Stichwort Digitalisierung: Diese hat Seherwartungen rasant gesteigert. Museen konkurrieren zwangsläufig mit multimedialen Präsentationsformen. Wie kann jungen Leuten schmackhaft machen, dass es sich lohnt, eine Skulptur von 1400 im Original anzuschauen?
Es muss uns gelingen zu vermitteln, dass das Original wesentlich mehr bietet als jede Reproduktion: Die Möglichkeit, die Perspektive selbst zu wählen, Details zu erkennen und die viel beschworenen „Aura des Originals“ zu erleben. Außerdem müssen wir verstärkt den Zeitkontext herstellen und auch anschaulich machen, was Leben im Mittelalter bedeutete. Das ließe sich natürlich großartig multimedial einbetten, aber das ist immer eine Geldfrage.
Über welche Größenordnung sprechen wir da?
Ich kann derzeit nur vorsichtig schätzen. Es beginnt bei 70 000 bis 100 000 Euro für Veränderungen bei der Aufstellung, der Farbgebung der Sockel und der Lichtführung. Wenn man aber zum Beispiel mit Strahlern arbeitet wie in der Römer-Abteilung und im „kunst raum rottweil“, treibt das die Summen enorm in die Höhe. Eine große Lösung würde wohl anderthalb Millionen Euro kosten.

Wenn die Sammlung neu präsentiert wird, muss dann in einem weiteren Schritt für diese Schätze nicht auch mehr auf die Werbe-Pauke gehauen werden – zum Beispiel auf bewährte Art mit Plakaten und mit neueren Mitteln wie einem Video-Trailer auf der Homepage?
Das ist angedacht. Sofern möglich wollen wir die Ausstellung 2017 wieder eröffnen – 25 Jahre nach Einweihung des Dominikanermuseums. Dieser Zeitrahmen ist allerdings knapp bemessen. Anschließend müssen wir wesentlich stärker nach außen treten. Die Anfänge sind gemacht: Das Gesamtmuseum ist durch neue Schriftzüge an der Fassade und einen neuen Anstrich besser sichtbar. Derzeit sind wir dabei, eine Vernetzung mit dem Fußgängerleitsystem herzustellen. Wahrscheinlich muss aber die Sichtbarkeit des Dominikanermuseums hinter der Predigerkirche noch verbessert werden – zum Beispiel durch einen großen Eye-Catcher am oberen Treppeneingang. Darüber hinaus wollen wir mit den braunen Touristik-Hinweisschildern großräumig auf das Dominikanermuseum als Highlight in Rottweil aufmerksam machen. Ich glaube, das braucht es.

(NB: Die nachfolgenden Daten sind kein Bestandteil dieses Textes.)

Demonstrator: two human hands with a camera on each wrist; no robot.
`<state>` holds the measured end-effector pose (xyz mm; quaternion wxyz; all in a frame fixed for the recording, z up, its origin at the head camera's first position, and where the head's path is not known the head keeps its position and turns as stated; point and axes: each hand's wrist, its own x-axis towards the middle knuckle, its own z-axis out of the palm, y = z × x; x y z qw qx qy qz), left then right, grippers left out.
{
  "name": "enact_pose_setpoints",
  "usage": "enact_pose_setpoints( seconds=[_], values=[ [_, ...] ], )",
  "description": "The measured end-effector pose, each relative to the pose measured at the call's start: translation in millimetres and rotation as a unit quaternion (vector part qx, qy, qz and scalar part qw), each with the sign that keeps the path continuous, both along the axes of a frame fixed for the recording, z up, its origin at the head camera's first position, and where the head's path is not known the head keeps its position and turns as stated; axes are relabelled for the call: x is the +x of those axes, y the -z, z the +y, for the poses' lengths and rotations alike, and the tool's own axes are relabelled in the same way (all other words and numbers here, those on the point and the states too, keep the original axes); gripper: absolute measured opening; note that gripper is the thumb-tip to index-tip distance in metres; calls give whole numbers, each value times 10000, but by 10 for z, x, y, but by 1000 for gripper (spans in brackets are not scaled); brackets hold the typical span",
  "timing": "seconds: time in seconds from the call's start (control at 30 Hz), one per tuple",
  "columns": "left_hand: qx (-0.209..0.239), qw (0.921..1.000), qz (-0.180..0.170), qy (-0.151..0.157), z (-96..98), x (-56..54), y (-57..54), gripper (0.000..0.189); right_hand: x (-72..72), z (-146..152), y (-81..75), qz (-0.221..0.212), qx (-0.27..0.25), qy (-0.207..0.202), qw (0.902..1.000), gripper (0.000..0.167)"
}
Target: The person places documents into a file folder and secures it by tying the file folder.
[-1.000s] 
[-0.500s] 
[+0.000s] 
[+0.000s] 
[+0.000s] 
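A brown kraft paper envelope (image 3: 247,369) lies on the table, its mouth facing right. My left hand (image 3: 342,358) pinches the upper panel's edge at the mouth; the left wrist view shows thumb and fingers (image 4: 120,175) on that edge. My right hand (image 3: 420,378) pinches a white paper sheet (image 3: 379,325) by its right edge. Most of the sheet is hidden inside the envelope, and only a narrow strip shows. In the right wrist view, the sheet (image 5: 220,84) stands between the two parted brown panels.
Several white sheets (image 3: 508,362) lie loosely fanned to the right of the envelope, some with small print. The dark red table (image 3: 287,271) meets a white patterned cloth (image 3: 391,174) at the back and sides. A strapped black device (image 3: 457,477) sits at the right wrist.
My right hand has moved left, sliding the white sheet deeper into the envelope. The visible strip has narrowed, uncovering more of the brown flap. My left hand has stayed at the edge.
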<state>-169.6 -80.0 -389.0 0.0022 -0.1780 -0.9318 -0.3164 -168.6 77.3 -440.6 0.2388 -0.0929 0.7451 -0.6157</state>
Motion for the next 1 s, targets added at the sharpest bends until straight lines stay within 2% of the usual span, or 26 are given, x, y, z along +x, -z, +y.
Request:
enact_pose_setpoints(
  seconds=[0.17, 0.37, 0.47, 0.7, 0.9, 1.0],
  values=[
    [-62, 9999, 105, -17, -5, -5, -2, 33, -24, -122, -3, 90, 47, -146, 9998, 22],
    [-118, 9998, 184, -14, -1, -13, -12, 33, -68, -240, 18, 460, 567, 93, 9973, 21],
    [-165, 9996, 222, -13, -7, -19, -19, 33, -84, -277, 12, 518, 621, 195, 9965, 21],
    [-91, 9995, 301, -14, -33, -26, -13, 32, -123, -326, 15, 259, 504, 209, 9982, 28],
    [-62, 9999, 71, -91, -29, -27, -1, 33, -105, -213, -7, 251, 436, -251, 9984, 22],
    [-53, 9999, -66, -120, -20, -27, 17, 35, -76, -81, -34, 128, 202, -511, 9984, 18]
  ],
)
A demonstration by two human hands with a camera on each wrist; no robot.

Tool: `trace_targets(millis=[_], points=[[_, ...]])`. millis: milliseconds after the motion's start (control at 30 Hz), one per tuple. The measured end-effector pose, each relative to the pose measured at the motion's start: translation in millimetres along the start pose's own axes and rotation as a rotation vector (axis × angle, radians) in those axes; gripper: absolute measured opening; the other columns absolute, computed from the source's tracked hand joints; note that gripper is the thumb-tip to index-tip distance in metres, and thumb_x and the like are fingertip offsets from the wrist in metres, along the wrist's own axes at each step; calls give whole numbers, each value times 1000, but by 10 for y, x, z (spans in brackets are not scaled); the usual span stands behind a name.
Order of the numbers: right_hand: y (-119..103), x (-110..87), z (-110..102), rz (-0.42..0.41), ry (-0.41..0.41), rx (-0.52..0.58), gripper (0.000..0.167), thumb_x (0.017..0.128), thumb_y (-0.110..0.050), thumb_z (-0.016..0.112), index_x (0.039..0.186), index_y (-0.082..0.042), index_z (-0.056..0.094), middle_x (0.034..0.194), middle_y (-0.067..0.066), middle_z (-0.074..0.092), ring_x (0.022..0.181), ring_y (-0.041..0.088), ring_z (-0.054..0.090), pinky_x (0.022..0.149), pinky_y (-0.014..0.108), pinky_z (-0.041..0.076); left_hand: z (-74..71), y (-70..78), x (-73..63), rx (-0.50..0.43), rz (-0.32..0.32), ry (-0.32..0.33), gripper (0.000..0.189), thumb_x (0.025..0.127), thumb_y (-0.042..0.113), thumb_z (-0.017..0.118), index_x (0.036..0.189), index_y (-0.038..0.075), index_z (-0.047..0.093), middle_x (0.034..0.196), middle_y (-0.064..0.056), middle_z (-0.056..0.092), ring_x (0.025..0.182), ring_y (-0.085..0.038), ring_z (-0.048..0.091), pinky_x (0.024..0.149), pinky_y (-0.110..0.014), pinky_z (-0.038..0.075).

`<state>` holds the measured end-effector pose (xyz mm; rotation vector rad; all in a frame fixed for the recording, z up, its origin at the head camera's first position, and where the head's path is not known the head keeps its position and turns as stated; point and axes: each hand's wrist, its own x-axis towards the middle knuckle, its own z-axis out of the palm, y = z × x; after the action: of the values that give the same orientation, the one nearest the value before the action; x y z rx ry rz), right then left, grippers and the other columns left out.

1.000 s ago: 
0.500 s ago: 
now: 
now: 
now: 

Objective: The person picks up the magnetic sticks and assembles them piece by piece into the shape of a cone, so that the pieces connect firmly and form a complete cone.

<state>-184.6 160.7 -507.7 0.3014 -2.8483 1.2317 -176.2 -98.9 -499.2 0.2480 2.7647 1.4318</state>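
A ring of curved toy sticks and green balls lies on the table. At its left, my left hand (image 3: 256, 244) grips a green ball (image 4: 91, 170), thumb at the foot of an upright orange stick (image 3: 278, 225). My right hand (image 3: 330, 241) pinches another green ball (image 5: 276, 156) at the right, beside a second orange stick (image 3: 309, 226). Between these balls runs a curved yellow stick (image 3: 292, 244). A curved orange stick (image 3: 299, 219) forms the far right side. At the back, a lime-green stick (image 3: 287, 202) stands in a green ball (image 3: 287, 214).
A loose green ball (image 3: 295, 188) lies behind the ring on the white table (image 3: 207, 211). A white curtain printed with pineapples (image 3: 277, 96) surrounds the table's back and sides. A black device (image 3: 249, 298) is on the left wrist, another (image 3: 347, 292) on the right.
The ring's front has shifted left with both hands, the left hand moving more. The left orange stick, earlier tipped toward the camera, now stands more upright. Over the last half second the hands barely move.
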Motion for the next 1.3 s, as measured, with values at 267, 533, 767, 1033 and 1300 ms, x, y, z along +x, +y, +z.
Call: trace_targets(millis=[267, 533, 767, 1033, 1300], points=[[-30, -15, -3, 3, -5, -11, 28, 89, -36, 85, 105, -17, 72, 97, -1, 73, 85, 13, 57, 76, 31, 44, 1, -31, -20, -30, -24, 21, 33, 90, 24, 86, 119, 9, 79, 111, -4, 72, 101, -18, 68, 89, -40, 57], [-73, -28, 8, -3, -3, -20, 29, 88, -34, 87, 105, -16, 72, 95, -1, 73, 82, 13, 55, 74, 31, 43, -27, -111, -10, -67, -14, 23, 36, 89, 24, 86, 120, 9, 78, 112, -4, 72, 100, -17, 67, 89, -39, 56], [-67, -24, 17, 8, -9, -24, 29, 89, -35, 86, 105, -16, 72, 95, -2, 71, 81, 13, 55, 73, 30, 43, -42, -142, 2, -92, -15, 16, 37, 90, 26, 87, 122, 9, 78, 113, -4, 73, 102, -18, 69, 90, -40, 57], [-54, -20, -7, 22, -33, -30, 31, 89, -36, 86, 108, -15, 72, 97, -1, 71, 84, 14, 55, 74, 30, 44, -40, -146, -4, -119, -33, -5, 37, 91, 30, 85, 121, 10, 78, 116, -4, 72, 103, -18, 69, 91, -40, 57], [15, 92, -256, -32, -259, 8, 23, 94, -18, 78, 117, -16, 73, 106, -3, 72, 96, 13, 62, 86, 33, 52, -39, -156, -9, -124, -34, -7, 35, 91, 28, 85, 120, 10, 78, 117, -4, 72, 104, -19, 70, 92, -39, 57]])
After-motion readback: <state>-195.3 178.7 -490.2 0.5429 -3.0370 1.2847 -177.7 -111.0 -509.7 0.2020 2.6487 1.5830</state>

Die Fragen stellte unser Redakteur Andreas Linsenmann.
Info: Aufgebaut hat die Sammlung Dr. Martin Dursch (1800-1881), der in Rottweil als Stadtpfarrer und Dekan tätig war. Sie wurde 1851 durch König Wilhelm I. erworben und der Stadt Rottweil geschenkt. Die Kollektion umfasst rund 180 Objekte des 14. bis frühen 17. Jahrhunderts, darunter herausragende Stücke schwäbischer und oberschwäbischer Bildhauer der Spätgotik wie etwa dem „Meister von Eriskirch“, Hans Multscher, Hans Rueland, Michel Erhart und Nikolaus Weckmann.